The high inversion rates due to using \(\omega \) as a parameter led us to hypothesize that models combining \(\omega \) with A, \(\beta \) or both may have been confusing to half the subjects that did not invert their interpretation of Amp and Dec. This hypothesis cannot be easily tested because subjects that performed Amp and Dec did not perform AmpFreq and DecFreq. Yet, analysing the results from experiment 1 revealed that 6 out of 12 subjects had inverted both Amp and Dec while 5 of 12 had not (the remaining subject inverted only one of both models). By looking at the JNDs for each of these groups of subjects in the AmpDecFreq condition, we note that the group that inverted both Amp and Dec performed better at AmpDecFreq (JNDs: 0.07 to 1.96, mean = 0.83) than the group that did not invert Amp and Dec (JNDs: 2.15 to 9.33, mean = 4.63). This would tend to support our interpretation and argue for the need to redesign the function \(\omega (x)\) in our rendering approach. Furthermore, it may be necessary to consider the frequency dependence of vibration amplitude perception in such a redesign. However, given the very small sample size, this conclusion must be seen as tentative.

The spread in JNDs between subjects indicates a large inter-subject variability in the ability to perform the task.

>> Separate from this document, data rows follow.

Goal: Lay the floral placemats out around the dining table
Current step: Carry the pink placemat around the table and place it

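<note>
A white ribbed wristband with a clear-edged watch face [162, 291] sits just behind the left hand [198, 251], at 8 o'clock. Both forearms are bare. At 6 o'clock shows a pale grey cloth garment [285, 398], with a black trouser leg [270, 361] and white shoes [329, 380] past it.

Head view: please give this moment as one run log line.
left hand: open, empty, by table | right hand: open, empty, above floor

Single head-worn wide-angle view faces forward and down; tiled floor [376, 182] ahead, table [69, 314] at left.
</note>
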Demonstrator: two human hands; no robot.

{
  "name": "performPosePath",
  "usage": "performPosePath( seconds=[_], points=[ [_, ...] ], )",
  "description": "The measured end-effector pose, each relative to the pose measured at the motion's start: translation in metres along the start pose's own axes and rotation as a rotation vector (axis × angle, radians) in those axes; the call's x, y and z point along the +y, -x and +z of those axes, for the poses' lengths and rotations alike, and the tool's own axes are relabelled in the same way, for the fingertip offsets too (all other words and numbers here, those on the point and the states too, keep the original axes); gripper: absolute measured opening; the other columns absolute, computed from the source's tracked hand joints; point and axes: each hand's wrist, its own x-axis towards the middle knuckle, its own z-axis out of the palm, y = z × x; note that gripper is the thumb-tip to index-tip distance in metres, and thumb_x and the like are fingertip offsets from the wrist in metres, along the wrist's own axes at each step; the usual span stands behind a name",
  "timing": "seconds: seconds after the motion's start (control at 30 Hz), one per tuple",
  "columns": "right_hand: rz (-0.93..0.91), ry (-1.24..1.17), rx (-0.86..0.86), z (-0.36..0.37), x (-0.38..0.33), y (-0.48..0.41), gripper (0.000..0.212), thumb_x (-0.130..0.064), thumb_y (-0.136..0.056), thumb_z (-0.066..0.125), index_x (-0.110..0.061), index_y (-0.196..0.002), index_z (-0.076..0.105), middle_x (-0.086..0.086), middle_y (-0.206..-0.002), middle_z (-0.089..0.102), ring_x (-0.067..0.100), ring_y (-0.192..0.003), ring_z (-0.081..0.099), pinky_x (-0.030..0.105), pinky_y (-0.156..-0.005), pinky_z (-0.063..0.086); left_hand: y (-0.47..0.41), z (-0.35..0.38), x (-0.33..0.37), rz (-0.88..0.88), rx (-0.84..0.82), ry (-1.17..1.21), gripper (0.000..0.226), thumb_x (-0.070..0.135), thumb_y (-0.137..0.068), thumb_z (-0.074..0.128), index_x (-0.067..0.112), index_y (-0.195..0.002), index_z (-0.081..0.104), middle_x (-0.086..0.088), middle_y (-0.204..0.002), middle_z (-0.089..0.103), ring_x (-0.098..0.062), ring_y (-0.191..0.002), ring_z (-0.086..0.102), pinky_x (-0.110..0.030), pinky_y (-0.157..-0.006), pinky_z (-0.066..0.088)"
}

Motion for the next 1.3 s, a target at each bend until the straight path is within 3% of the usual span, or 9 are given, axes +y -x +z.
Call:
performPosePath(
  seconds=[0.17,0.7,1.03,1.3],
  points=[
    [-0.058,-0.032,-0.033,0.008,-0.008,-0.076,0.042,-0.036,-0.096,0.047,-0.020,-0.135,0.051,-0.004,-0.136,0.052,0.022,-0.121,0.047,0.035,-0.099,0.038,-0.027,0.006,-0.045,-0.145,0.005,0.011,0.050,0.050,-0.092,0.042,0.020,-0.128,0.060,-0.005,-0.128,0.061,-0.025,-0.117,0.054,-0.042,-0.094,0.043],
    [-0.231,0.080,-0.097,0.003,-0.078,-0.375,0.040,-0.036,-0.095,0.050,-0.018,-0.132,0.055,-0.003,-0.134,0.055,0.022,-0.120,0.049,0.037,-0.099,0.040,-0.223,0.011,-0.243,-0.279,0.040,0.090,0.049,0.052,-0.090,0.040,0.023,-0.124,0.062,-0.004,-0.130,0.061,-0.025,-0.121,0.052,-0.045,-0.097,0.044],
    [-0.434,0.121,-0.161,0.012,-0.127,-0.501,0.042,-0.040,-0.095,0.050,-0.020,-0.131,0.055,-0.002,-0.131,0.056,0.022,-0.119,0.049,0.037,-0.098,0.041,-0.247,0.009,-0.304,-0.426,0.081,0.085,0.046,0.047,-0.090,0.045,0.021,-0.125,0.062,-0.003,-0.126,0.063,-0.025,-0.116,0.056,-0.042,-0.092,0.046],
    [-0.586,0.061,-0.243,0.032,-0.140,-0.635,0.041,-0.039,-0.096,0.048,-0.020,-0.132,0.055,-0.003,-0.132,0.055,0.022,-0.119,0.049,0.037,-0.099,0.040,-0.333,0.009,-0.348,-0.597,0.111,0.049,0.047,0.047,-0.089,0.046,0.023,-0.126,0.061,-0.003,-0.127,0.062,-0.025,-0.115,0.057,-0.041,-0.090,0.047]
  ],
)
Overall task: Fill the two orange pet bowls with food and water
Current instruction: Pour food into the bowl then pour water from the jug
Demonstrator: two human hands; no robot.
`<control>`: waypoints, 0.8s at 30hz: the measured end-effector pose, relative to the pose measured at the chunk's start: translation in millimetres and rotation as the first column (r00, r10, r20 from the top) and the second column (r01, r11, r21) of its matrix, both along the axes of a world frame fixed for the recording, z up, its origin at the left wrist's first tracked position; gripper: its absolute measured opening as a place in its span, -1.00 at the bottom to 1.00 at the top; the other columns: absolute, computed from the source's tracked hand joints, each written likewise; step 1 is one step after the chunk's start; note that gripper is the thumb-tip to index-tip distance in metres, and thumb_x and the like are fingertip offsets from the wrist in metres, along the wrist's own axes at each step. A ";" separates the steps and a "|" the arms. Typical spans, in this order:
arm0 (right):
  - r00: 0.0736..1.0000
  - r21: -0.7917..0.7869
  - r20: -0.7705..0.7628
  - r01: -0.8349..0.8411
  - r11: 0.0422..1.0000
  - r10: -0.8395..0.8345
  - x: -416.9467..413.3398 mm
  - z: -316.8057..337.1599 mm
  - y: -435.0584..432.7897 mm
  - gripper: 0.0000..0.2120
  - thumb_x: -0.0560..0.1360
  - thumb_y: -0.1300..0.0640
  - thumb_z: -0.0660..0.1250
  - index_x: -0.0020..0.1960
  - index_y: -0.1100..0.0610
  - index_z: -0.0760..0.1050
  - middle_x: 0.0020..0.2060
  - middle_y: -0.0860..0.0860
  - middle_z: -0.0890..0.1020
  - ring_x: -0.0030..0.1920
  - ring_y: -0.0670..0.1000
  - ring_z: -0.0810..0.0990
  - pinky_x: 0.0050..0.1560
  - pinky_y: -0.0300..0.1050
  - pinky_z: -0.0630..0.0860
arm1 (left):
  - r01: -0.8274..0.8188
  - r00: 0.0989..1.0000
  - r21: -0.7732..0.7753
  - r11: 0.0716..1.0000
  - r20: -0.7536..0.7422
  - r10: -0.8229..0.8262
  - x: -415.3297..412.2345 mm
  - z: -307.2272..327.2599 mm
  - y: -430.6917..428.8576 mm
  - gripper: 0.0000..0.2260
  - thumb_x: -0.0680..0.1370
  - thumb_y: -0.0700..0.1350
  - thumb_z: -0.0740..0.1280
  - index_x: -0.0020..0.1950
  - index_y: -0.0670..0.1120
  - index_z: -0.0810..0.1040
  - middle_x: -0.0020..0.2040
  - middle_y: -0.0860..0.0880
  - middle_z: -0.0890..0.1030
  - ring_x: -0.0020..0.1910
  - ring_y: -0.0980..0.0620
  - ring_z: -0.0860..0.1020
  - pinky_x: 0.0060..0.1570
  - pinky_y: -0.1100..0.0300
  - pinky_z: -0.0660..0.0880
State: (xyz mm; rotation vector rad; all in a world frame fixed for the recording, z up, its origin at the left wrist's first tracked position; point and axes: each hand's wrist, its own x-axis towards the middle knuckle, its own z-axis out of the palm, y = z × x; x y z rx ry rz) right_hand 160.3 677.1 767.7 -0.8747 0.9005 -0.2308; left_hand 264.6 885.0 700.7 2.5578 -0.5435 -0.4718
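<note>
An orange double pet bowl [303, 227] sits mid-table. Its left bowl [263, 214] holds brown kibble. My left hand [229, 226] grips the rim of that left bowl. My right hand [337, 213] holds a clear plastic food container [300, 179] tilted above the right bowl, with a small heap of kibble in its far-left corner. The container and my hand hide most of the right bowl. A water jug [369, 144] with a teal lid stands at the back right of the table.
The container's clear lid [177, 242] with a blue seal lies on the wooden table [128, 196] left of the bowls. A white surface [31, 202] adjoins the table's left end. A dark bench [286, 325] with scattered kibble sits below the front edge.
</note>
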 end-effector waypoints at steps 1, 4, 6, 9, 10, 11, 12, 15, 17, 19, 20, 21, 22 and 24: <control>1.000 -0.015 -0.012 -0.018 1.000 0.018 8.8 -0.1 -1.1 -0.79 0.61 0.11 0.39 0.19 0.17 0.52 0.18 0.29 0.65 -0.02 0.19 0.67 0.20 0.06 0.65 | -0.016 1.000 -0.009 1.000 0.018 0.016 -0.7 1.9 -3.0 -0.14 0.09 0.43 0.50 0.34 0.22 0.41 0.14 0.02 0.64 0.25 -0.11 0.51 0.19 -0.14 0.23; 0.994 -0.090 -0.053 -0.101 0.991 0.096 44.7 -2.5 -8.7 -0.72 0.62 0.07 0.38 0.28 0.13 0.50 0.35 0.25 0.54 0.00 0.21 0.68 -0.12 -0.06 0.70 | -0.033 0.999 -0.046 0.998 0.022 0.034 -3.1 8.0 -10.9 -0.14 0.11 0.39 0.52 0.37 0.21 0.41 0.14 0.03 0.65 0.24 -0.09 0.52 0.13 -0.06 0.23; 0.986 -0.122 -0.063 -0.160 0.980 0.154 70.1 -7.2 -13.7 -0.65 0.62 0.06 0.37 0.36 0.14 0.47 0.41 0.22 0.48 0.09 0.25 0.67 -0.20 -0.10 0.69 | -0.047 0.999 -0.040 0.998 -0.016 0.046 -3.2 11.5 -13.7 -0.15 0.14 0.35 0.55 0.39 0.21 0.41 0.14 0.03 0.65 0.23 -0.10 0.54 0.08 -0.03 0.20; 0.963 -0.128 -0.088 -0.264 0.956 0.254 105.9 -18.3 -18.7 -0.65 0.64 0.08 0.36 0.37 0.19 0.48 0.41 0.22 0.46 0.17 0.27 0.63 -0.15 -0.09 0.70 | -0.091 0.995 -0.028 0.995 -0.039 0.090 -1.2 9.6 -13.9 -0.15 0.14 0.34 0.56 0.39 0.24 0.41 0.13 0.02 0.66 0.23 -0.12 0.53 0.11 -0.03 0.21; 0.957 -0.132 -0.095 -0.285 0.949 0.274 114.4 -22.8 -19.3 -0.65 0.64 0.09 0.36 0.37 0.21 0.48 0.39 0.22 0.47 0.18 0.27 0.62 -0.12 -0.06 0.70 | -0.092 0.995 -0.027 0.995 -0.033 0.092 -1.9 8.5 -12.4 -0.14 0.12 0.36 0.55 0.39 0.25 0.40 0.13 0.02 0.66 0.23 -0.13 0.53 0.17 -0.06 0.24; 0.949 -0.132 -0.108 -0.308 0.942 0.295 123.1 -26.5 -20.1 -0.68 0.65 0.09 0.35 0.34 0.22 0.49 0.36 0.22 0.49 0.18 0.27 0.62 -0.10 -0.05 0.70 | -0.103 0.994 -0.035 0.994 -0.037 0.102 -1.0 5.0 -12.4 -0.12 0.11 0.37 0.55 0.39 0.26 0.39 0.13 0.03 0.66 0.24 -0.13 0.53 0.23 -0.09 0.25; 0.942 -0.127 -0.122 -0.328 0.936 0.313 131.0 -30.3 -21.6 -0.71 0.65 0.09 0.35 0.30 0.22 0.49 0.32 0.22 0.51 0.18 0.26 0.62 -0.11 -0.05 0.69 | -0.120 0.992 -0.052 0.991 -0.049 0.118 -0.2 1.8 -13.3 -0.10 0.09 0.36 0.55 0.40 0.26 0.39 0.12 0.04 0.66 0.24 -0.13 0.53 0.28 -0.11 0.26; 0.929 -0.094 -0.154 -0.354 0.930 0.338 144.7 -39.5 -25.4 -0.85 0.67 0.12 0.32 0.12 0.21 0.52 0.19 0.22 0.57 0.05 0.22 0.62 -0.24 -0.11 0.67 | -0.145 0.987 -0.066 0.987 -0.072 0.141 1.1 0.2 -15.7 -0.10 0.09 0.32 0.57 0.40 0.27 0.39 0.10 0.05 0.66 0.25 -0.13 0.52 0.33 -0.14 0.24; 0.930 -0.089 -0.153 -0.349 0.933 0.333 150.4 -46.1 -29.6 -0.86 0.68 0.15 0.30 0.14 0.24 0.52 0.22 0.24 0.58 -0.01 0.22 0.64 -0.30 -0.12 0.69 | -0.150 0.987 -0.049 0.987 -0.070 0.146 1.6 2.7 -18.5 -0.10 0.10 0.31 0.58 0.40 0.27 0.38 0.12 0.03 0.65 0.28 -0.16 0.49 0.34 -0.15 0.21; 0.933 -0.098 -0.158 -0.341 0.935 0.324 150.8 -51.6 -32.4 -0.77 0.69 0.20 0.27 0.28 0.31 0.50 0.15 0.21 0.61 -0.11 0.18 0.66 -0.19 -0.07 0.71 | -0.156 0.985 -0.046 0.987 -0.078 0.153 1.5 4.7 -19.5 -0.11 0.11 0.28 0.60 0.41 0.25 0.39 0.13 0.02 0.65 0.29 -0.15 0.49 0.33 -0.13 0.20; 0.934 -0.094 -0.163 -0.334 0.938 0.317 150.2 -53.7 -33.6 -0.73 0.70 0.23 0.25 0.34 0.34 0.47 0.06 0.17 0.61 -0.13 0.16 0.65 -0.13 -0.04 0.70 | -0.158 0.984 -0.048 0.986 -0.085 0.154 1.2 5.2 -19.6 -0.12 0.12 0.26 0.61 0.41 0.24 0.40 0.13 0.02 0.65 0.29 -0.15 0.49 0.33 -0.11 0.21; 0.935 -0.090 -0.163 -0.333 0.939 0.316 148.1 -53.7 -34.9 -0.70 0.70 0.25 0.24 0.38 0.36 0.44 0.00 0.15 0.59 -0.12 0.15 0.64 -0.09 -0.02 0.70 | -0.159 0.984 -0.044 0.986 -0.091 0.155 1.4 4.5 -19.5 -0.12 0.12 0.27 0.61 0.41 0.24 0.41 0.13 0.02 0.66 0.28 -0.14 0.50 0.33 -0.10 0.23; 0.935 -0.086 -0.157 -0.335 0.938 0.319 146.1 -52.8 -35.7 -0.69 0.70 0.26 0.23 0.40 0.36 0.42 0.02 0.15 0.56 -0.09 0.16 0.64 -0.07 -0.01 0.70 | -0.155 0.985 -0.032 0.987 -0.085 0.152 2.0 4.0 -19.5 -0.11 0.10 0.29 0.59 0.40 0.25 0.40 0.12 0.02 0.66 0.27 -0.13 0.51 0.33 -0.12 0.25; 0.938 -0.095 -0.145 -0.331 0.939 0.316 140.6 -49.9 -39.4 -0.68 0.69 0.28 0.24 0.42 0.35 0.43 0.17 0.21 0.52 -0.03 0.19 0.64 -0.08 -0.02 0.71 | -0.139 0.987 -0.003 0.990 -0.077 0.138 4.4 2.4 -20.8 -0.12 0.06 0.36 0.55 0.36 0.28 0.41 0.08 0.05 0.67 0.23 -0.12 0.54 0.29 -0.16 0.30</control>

During the experiment, several subjects noted that the task was really difficult until they “chose” a way to understand the mapping of the stimuli to impact distance. Thus, we believe this variability shows that subjects displayed different capacities for adapting to the difficulty of the experimental tasks and choosing an effective response strategy. This means that the haptic representation of impact distance is far from intuitive or natural with the chosen models, although AmpDecFreq shows some promise in experiment 2. This may indicate poor model design, or the fact distance discrimination is really hard without any context such as e.g. visual feedback of impacts.

All models were perceived as equally (un)realistic, indicating that either the impact model used is unrealistic, that spatialization impacted realism, or both.

5 Conclusion and Perspectives

We presented an investigation into the use of spatialized in-hand vibrotactile feedback for VR interactions. Our study focused on the ability of a handle equipped with two vibrotactors to deliver realistic, discriminable and understandable sensations of impacts through which users could determine the location (direction and distance) of impacts on a virtual manipulated object.

We determined direction identification scores, JNDs for impact distance, and perceived impact realism for 7 impact vibration models. Results showed excellent direction identification performances, but distance discrimination performances were mediocre. Impacts were perceived as only moderately realistic, which may be due to the impact models studied as well as our spatialization technique.

In future work, we plan to investigate whether differently distributing the vibrations between both actuators can improve perceived realism and consistency between impacts while preserving distance and direction discrimination performance. This study also highlighted certain avenues for improving the perception of vibration impact models which we intend to investigate. Finally, we plan to extend the approach to 2D and 3D spatialization using more actuators.

Because of the good direction discrimination performance observed in this initial study, we believe there is potential for using multiple actuators in manipulated tangible objects or controllers. This seems particularly promising for VR applications which could benefit from the use of in-hand directional cues.